◆ **Your assignment**
Find the line below with "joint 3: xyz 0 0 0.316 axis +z" and the line with "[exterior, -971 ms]". Output them and the lines between, exactly, but not the pictures.

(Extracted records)
━━━━━━━━━━
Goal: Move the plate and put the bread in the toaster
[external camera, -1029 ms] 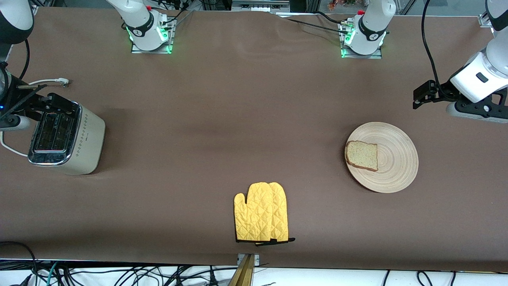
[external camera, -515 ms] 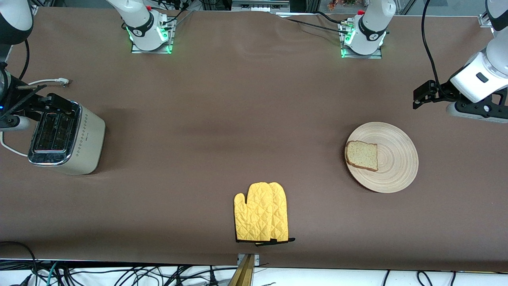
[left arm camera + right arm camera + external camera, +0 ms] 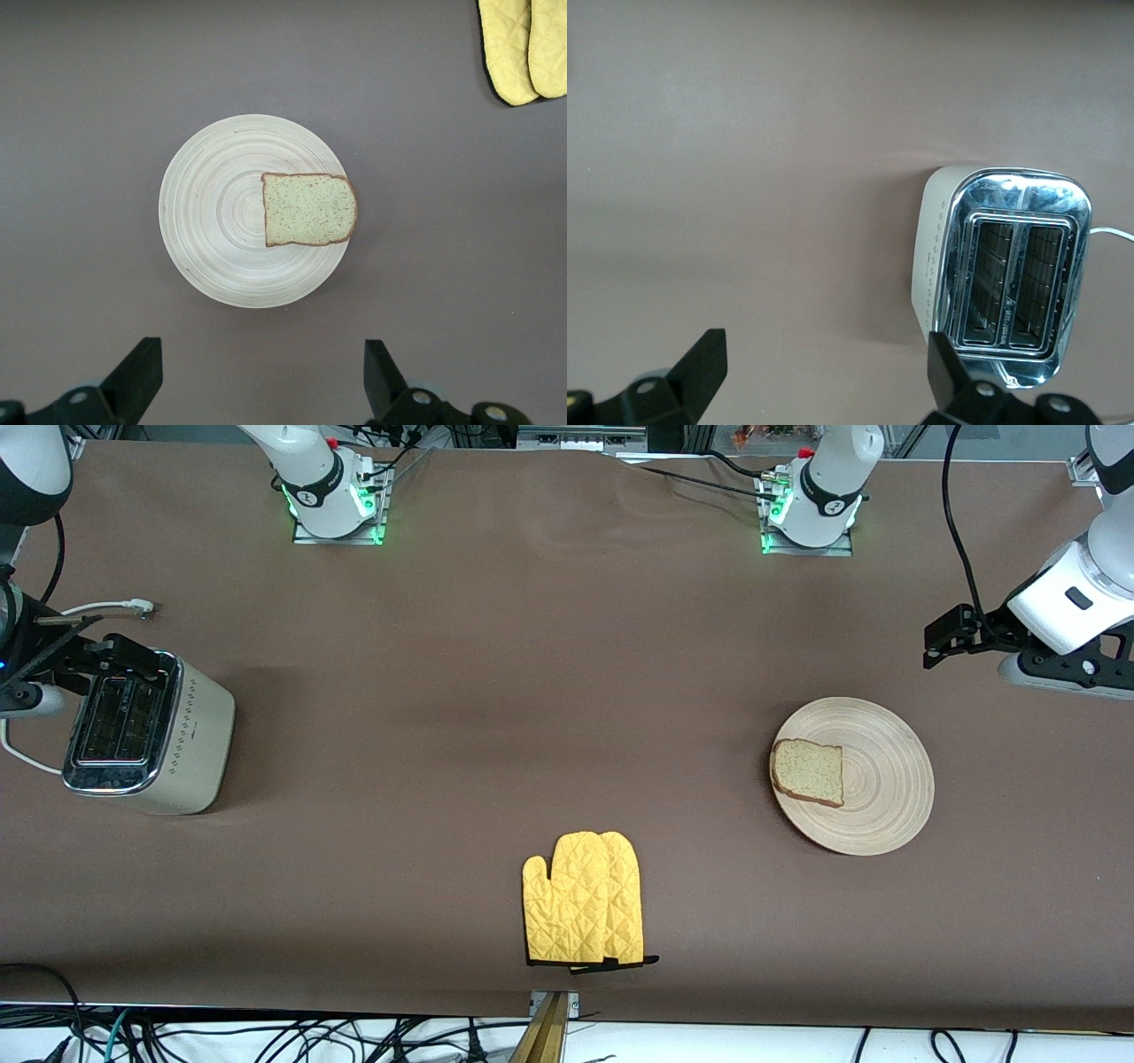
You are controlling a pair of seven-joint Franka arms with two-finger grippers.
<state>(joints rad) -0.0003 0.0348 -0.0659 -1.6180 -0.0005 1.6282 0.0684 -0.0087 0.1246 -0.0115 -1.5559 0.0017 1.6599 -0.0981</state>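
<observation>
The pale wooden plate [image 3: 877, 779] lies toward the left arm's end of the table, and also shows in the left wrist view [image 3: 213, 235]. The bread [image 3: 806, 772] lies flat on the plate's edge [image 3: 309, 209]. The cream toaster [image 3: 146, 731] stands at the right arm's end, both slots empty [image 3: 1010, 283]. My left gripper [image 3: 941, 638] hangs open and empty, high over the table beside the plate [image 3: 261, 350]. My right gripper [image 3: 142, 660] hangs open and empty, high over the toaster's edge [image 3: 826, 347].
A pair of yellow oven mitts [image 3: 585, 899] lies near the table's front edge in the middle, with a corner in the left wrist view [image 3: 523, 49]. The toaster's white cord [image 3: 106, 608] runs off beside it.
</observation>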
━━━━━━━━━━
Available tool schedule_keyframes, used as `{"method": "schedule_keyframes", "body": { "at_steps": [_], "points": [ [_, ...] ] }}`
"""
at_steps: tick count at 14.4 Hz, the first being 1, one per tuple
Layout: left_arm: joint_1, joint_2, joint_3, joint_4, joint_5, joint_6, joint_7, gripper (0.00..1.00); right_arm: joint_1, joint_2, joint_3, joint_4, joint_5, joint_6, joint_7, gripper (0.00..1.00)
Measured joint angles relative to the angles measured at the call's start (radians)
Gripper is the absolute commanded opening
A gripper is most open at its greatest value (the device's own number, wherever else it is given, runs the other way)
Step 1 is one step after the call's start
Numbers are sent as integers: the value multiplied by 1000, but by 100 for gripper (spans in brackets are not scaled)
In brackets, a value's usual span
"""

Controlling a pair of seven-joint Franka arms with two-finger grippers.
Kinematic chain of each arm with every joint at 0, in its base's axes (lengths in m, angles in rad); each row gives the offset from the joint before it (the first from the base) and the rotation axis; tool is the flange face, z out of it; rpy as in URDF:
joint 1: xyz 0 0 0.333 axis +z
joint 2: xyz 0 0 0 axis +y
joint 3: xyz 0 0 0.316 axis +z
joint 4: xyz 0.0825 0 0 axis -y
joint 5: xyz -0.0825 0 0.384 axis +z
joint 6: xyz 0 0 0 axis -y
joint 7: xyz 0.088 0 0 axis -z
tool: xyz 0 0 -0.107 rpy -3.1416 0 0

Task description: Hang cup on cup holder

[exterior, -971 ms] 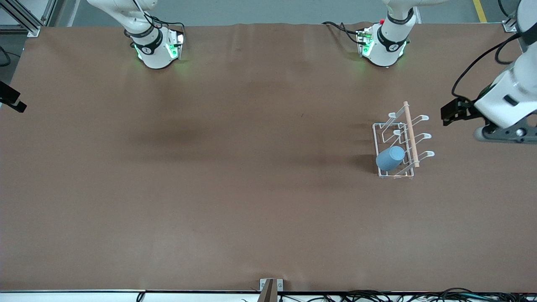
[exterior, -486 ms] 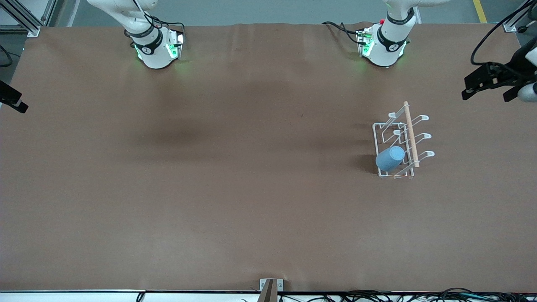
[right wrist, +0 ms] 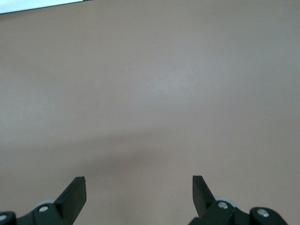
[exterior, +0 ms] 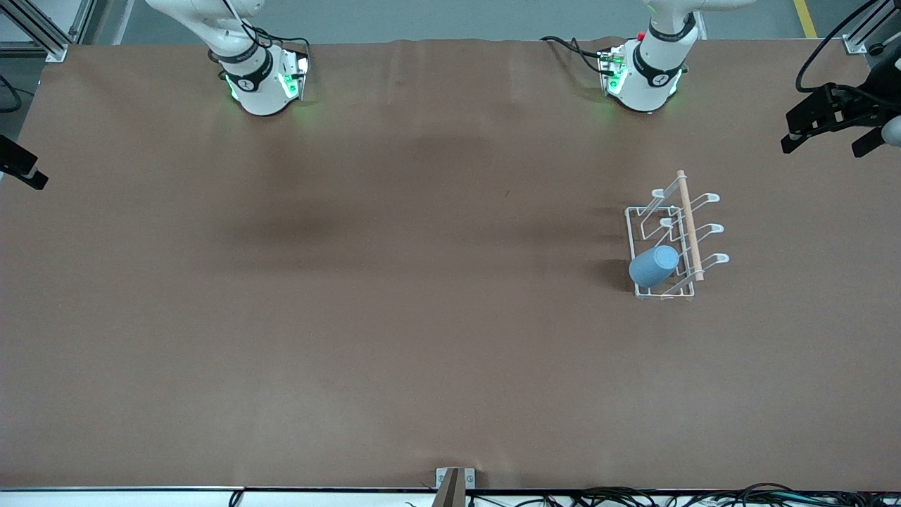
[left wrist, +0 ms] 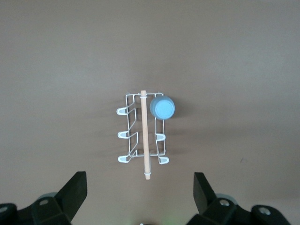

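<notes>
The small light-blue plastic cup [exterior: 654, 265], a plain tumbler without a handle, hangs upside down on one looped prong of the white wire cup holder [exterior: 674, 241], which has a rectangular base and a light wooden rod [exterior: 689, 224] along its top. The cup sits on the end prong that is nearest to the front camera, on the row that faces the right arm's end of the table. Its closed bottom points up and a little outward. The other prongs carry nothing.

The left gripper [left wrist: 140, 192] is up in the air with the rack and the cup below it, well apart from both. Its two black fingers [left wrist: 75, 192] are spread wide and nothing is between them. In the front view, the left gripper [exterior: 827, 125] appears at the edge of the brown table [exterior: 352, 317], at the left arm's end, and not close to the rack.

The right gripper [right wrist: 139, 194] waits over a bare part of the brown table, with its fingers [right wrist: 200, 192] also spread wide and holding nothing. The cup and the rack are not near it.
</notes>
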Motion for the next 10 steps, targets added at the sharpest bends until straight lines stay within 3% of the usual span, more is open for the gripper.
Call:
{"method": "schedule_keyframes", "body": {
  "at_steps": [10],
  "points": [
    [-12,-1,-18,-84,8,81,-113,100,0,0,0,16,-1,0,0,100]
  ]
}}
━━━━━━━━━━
◆ **Expected answer**
joint 3: xyz 0 0 0.316 axis +z
joint 4: xyz 0.0825 0 0 axis -y
joint 5: xyz -0.0825 0 0.384 axis +z
joint 6: xyz 0 0 0 axis -y
joint 7: xyz 0.088 0 0 axis -z
tool: xyz 0 0 -0.107 rpy -3.1416 0 0

Task description: Hang cup on cup holder

[exterior, -971 ms] 

The exercise is done.